§ **WORK REQUIRED**: Pick out each line of the records in which the word "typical" appears.

§ **RECORD SET**:
'''

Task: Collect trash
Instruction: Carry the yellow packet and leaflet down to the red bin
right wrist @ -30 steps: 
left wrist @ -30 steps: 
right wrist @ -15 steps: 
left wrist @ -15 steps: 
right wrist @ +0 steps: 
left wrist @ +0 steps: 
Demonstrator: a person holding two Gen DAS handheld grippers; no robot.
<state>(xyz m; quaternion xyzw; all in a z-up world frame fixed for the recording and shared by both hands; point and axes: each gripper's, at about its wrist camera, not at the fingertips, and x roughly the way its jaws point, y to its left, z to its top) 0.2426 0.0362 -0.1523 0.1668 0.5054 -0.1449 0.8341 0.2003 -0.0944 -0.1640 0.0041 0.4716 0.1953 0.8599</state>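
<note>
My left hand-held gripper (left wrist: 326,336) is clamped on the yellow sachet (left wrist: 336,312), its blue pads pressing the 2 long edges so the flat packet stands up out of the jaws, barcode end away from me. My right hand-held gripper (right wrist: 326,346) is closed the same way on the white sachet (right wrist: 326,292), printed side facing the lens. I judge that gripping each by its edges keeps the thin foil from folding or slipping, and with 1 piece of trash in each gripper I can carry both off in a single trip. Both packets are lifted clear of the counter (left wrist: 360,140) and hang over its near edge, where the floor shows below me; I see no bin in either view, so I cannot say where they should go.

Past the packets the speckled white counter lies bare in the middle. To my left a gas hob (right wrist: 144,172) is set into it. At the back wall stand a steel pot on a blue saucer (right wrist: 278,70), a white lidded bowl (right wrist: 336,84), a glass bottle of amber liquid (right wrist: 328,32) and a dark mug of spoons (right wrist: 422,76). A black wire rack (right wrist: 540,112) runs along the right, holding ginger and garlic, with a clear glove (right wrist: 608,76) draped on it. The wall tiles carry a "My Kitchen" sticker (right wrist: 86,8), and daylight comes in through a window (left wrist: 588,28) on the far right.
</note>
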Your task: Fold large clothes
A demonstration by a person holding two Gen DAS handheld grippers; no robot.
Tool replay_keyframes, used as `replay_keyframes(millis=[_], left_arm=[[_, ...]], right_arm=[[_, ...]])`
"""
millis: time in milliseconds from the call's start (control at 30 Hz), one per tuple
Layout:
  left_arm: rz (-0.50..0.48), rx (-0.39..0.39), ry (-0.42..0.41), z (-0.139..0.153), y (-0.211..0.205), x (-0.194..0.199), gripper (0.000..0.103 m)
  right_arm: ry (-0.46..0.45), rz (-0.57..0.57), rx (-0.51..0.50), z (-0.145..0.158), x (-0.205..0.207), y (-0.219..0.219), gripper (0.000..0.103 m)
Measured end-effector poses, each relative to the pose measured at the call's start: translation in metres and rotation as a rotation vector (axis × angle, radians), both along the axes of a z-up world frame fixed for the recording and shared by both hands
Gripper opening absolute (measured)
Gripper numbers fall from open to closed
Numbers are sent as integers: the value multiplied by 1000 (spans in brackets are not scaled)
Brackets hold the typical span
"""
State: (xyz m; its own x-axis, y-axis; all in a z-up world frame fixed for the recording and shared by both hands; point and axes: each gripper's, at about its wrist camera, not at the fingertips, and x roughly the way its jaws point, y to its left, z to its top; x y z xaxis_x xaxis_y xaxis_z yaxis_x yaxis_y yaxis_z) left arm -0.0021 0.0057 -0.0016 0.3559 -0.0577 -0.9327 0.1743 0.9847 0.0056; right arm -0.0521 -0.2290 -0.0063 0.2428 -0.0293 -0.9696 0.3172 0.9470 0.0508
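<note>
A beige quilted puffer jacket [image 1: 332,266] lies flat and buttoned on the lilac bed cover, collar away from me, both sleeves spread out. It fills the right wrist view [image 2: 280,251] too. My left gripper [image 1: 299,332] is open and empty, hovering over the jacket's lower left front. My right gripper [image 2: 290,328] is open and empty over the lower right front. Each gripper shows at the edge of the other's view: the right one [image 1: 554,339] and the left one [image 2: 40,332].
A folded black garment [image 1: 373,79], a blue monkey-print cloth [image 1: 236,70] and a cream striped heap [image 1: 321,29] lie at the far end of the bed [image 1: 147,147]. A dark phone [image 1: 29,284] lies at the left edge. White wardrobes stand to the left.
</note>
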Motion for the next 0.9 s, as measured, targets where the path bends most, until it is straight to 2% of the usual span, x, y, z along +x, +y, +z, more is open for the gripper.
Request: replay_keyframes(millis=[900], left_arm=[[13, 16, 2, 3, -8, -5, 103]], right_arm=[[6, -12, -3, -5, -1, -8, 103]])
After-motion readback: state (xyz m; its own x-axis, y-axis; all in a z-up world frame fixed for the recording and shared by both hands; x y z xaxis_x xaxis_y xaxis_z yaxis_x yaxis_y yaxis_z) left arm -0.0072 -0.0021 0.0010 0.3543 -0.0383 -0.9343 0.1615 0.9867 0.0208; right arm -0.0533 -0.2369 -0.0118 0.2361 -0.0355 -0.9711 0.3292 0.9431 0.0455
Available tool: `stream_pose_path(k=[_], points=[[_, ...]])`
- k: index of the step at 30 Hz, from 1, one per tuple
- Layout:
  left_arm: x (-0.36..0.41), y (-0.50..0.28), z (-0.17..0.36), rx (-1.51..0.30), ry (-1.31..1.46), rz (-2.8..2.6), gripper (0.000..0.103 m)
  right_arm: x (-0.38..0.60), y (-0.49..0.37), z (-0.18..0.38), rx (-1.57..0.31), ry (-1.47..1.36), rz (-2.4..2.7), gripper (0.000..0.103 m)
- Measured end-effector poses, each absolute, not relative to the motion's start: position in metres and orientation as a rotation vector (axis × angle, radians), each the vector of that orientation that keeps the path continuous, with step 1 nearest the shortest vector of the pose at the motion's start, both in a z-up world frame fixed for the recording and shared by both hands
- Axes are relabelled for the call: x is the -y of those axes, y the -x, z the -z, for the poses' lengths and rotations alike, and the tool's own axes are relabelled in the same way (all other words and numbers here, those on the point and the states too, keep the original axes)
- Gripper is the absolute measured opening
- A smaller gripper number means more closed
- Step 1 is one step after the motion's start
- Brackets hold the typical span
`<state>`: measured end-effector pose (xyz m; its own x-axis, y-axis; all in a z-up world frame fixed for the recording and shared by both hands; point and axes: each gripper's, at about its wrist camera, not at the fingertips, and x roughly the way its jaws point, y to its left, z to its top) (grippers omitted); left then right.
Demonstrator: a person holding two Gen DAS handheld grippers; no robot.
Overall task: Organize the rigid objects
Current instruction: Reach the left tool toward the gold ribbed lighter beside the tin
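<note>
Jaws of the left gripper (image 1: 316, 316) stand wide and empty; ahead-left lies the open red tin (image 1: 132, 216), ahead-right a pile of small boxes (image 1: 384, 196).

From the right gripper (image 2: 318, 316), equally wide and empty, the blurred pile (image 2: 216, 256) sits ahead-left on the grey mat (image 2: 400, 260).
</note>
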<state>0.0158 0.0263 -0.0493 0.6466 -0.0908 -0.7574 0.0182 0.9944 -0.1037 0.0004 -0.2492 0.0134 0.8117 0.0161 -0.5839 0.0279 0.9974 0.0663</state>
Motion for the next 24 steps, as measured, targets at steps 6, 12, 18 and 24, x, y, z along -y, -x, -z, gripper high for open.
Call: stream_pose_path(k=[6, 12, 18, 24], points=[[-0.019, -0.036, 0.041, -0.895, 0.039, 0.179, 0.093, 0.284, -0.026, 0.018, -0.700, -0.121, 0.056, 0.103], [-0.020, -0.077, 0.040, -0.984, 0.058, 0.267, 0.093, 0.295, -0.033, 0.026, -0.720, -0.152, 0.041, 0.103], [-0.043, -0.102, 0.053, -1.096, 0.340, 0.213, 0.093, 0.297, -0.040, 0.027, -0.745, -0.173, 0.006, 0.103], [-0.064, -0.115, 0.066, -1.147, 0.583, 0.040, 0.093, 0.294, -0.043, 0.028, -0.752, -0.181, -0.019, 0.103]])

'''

§ **ANSWER BELOW**:
Brackets hold the typical span
- Brackets hold the typical span

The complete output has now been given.